Start of Data provided
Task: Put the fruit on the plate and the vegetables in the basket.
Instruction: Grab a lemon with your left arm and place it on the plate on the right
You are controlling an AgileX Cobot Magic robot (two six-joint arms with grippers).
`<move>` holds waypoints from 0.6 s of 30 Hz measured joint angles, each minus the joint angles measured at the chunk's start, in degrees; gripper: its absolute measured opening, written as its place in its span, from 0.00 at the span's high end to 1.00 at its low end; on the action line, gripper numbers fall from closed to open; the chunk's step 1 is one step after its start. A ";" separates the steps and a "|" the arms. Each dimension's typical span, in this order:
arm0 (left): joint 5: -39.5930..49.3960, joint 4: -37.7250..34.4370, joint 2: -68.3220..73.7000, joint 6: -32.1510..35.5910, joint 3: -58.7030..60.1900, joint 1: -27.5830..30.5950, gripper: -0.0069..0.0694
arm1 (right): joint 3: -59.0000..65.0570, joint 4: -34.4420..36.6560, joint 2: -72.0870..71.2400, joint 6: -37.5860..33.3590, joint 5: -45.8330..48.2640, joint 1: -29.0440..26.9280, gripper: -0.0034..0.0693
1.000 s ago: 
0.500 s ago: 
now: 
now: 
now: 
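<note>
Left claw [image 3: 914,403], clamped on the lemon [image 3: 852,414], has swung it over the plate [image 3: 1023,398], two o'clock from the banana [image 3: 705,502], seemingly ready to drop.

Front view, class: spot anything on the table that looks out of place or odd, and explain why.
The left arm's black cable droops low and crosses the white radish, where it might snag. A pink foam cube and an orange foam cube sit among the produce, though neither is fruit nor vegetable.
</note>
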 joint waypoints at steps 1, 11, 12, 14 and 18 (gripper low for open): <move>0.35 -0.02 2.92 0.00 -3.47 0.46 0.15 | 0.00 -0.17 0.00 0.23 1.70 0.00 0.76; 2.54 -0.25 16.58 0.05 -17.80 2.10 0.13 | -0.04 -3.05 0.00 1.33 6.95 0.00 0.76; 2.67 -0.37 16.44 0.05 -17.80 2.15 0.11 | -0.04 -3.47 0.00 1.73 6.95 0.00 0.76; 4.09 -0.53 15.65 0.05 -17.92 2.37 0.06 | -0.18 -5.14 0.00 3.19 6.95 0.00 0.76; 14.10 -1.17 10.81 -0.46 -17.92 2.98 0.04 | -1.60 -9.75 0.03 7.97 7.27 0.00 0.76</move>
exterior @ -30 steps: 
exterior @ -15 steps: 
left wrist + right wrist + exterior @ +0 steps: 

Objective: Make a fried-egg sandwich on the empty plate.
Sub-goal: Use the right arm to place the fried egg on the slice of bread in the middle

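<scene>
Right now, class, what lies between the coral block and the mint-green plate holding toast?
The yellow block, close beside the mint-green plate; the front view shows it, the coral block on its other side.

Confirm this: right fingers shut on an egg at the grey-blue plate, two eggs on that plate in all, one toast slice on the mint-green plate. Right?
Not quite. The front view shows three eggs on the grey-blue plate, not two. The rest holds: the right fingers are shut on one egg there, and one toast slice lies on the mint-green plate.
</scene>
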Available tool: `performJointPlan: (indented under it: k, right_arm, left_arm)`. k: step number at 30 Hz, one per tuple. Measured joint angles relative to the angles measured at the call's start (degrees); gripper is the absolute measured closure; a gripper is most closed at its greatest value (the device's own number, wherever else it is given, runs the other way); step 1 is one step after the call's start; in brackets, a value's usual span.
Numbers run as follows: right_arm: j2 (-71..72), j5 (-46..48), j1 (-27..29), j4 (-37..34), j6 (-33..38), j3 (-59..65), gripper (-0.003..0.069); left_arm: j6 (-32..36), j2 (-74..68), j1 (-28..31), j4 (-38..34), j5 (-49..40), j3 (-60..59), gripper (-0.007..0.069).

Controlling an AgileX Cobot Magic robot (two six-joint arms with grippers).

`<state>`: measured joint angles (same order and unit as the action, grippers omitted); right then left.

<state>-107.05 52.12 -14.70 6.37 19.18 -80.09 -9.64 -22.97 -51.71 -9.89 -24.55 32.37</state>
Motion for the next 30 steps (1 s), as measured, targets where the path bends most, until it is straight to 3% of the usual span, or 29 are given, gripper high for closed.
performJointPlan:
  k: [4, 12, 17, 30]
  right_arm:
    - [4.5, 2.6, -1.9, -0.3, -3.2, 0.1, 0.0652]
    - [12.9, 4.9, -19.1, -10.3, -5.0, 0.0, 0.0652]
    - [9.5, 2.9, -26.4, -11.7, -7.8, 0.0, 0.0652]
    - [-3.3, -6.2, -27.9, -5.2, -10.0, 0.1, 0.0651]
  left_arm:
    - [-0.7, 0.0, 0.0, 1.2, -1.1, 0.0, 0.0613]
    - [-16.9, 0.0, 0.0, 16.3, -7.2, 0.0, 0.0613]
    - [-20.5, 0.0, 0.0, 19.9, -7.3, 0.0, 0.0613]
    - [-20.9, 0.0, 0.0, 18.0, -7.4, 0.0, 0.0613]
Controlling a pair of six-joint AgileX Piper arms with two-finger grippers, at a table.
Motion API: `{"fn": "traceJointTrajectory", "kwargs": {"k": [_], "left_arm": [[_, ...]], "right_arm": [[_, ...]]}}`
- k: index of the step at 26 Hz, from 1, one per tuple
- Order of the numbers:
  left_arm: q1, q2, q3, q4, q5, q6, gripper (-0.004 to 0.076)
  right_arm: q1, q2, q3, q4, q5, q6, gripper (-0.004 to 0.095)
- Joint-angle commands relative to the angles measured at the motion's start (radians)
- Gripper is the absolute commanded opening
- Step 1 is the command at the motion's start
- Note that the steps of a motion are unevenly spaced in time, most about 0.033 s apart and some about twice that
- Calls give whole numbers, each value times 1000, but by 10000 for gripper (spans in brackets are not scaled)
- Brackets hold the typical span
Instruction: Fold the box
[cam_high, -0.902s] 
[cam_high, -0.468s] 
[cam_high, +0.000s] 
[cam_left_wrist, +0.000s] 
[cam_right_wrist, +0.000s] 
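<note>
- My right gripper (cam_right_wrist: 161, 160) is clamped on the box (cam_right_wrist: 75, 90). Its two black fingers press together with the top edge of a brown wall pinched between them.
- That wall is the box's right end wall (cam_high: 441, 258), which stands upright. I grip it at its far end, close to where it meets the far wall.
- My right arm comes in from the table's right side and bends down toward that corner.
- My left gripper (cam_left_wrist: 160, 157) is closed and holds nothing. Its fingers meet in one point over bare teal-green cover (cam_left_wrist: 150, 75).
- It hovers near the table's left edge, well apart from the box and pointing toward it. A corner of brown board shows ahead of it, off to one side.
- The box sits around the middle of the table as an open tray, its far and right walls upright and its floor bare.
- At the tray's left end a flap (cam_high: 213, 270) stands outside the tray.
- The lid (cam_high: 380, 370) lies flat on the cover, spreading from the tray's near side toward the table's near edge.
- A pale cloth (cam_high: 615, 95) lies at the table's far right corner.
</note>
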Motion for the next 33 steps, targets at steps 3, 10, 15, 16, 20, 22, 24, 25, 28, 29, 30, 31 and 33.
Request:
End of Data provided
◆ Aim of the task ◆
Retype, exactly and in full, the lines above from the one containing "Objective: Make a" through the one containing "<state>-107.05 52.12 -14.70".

◆ Output ◆
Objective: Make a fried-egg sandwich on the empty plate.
Sub-goal: Use the right arm to place the fried egg on the slice of bread in the middle

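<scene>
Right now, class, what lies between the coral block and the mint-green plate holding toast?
The yellow block, close beside the mint-green plate; the front view shows it, the coral block on its other side.

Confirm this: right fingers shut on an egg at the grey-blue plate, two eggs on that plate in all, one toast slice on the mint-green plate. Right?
Not quite. The front view shows three eggs on the grey-blue plate, not two. The rest holds: the right fingers are shut on one egg there, and one toast slice lies on the mint-green plate.
</scene>
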Available tool: `performJointPlan: (indented under it: k, right_arm, left_arm)`. k: step number at 30 Hz, one per tuple. Measured joint angles relative to the angles measured at the call's start (degrees); gripper is the absolute measured closure; a gripper is most closed at its greatest value (the device's own number, wherever else it is given, runs the other way); step 1 is one step after the call's start; in brackets, a value's usual span.
Numbers run as follows: right_arm: j2 (-71..72), j5 (-46..48), j1 (-27..29), j4 (-37..34), j6 (-33..38), j3 (-59..65), gripper (-0.003..0.069); left_arm: j6 (-32..36), j2 (-74..68), j1 (-28..31), j4 (-38..34), j5 (-49..40), j3 (-60..59), gripper (-0.007..0.069).

Controlling an AgileX Cobot Magic robot (two six-joint arms with grippers).

`<state>`: measured joint angles (same order and unit as the action, grippers omitted); right then left.

<state>-107.05 52.12 -14.70 6.37 19.18 -80.09 -9.64 -22.97 -51.71 -9.89 -24.55 32.37</state>

The answer contains nothing more.